I’m at some DW con, and Billie Piper is there. And somehow⎯you know how dreams are⎯we get along and spend a lot of time talking. But for some reason we don’t exchange email addresses, even though we want to. She leaves suddenly. I spend a while trying to get in touch with her through her agent, but no one believes I’m her friend.

Then I’m standing at the Rio Grande with Kyle, who is maybe five years old, and we’re on the Mexican side of the border. Let’s swim, he says, but I pull him back and point to the guard towers on the other side. They’ll shoot us, I say. We run back into the desert, hide behind greasewood bushes.

Then I am at the EL Paso Special Events Center, and I have a small part in a play. David Tennant is starring in the play. I’m wearing a dress that is silk and velvet, with a lace cape trailing off my shoulders. (I wore this dress once, when I was in a play, Everyman, in school). I don’t know what the play is, but of course I am a bit star-struck. But I’m also wishing I had gotten Billie’s email address or phone number, and I figure David can help me out.

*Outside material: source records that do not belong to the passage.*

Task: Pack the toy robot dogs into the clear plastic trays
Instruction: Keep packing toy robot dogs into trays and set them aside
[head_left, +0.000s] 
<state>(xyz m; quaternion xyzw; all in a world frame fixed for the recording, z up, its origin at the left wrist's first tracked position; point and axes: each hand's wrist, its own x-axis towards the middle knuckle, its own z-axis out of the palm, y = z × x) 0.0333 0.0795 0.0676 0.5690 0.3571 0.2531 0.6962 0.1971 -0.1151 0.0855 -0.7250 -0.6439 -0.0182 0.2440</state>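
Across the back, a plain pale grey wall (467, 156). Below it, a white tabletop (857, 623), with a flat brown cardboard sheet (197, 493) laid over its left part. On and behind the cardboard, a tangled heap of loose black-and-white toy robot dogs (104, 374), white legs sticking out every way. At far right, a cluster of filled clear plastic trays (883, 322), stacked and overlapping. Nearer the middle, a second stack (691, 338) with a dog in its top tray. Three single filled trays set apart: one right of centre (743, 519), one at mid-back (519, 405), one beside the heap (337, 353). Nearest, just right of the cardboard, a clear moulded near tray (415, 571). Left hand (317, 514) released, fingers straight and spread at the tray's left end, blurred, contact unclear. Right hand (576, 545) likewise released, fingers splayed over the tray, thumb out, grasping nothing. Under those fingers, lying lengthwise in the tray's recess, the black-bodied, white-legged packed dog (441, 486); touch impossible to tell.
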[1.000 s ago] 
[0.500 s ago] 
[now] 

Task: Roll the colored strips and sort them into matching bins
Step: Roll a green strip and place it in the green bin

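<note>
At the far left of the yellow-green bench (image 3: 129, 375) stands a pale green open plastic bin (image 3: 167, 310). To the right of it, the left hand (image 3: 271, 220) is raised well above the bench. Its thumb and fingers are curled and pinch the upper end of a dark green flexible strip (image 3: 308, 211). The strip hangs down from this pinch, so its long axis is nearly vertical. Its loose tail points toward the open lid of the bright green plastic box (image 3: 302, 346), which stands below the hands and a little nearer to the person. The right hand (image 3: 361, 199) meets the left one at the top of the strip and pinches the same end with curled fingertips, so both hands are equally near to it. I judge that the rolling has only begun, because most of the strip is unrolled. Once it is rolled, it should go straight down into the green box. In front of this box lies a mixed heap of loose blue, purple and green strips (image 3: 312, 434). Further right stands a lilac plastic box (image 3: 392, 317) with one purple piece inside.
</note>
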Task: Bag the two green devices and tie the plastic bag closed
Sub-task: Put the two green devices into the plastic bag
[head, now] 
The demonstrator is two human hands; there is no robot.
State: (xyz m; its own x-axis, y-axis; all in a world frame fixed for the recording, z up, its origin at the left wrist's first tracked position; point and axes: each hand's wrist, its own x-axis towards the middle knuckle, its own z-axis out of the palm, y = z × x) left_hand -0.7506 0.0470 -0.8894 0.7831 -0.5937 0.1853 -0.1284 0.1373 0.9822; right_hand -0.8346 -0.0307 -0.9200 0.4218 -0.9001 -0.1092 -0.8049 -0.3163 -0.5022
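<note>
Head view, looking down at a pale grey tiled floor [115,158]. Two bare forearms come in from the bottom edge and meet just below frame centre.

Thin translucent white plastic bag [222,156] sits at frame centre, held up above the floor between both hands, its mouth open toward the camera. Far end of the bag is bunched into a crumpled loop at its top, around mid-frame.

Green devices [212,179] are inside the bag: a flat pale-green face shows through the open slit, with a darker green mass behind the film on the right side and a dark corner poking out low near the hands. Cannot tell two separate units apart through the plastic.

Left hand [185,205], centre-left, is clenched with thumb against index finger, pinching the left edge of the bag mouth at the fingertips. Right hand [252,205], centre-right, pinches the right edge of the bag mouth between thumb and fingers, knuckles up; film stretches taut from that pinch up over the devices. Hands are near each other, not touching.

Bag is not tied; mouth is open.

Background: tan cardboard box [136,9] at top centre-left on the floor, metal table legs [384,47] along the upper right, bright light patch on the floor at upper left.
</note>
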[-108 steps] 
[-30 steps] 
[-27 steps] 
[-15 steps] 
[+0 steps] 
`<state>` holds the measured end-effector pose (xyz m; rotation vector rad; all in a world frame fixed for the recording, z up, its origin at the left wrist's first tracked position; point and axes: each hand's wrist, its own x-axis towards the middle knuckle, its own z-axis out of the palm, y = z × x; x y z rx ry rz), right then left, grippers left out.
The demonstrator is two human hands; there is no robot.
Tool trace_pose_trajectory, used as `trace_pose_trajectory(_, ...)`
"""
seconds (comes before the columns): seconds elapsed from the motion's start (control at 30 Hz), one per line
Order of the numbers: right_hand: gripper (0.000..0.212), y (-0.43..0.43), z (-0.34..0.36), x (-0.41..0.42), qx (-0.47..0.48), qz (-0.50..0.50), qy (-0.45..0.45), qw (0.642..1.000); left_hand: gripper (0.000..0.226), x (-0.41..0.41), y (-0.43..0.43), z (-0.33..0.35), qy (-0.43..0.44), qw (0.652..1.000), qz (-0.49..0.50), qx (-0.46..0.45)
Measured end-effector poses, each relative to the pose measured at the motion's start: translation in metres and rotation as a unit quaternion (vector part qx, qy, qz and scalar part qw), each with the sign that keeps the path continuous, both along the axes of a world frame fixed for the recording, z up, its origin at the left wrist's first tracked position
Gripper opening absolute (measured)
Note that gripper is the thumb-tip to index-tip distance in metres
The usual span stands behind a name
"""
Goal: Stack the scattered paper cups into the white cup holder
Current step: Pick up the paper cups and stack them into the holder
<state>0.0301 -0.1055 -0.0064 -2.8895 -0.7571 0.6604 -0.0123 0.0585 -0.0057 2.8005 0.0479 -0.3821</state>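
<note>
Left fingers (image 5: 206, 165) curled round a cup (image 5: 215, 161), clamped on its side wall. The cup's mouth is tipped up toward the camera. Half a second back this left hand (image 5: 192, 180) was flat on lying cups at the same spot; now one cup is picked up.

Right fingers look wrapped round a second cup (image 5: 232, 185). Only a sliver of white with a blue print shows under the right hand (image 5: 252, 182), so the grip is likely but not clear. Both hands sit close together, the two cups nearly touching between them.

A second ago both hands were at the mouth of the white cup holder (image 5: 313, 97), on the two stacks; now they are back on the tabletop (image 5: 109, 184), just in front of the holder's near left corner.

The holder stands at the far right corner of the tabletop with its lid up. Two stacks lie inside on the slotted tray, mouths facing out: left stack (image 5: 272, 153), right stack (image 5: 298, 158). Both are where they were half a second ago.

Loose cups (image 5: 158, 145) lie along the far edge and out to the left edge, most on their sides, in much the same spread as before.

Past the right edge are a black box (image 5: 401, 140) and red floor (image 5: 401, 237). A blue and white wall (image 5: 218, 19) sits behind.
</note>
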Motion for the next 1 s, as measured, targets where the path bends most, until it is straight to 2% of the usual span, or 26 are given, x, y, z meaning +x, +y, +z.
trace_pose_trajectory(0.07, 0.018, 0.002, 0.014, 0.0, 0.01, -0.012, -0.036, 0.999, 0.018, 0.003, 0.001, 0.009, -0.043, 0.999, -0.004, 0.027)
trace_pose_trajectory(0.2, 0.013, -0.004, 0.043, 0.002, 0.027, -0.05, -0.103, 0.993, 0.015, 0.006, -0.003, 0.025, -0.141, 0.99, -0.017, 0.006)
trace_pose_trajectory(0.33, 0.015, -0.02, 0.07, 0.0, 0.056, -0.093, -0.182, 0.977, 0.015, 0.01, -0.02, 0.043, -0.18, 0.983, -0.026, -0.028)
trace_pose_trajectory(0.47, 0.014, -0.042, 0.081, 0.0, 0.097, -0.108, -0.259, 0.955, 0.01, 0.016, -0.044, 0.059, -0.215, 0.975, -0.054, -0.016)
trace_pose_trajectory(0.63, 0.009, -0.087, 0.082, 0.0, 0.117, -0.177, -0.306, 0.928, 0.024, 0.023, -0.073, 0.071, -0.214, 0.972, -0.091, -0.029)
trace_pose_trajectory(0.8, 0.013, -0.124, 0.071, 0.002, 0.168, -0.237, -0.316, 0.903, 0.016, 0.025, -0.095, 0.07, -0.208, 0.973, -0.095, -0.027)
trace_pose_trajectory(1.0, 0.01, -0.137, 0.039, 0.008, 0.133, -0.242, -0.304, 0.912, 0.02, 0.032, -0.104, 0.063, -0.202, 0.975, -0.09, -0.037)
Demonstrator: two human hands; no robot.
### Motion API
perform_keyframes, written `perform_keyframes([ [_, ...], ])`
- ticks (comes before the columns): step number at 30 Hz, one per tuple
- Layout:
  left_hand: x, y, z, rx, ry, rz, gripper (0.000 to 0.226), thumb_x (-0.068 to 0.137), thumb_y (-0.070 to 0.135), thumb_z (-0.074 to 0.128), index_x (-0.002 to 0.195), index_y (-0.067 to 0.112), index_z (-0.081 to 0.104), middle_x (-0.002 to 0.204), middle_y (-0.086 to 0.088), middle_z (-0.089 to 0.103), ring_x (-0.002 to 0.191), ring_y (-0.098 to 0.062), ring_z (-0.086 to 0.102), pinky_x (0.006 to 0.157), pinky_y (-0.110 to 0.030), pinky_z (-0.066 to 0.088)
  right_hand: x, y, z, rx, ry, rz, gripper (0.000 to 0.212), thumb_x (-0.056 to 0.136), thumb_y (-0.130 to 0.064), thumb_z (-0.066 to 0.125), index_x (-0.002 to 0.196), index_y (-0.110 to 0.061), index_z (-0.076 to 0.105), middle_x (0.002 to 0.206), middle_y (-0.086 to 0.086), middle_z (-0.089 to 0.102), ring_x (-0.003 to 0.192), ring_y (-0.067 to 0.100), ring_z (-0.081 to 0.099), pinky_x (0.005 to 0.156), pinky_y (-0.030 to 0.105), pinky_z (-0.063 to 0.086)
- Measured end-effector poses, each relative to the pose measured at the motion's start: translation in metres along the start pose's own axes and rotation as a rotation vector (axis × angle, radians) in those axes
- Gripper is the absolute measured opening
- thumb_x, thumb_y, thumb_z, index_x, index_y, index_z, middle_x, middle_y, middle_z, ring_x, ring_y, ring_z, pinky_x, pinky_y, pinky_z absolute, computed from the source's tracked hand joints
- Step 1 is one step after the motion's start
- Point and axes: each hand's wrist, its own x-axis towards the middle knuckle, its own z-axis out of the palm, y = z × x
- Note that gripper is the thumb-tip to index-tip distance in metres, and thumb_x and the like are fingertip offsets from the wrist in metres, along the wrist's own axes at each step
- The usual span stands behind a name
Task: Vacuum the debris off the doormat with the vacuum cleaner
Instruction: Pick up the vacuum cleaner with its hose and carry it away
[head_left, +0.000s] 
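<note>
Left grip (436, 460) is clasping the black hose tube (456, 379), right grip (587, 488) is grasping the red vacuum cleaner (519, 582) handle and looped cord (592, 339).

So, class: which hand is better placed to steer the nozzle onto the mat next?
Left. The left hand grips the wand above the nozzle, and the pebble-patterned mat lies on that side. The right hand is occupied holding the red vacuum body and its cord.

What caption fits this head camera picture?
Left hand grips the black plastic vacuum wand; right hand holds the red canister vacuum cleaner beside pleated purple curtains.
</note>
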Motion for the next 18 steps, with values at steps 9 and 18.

So at the wrap party⎯there is suddenly a wrap party⎯I go to him and say, Great show! And he smiles and says, Sherry, right? And I start to correct him and then think, oh hell, for Tennant I can be Sherry. I mean, it’s a TEENY part in the show.

“Look,” I say, “I met Billie a few months ago and we were going to stay in touch but we didn’t exchange info.”

He looks unsure.

“You can just pass my info on to her,” I say. “You don’t have to give me hers. I mean, if you have it.”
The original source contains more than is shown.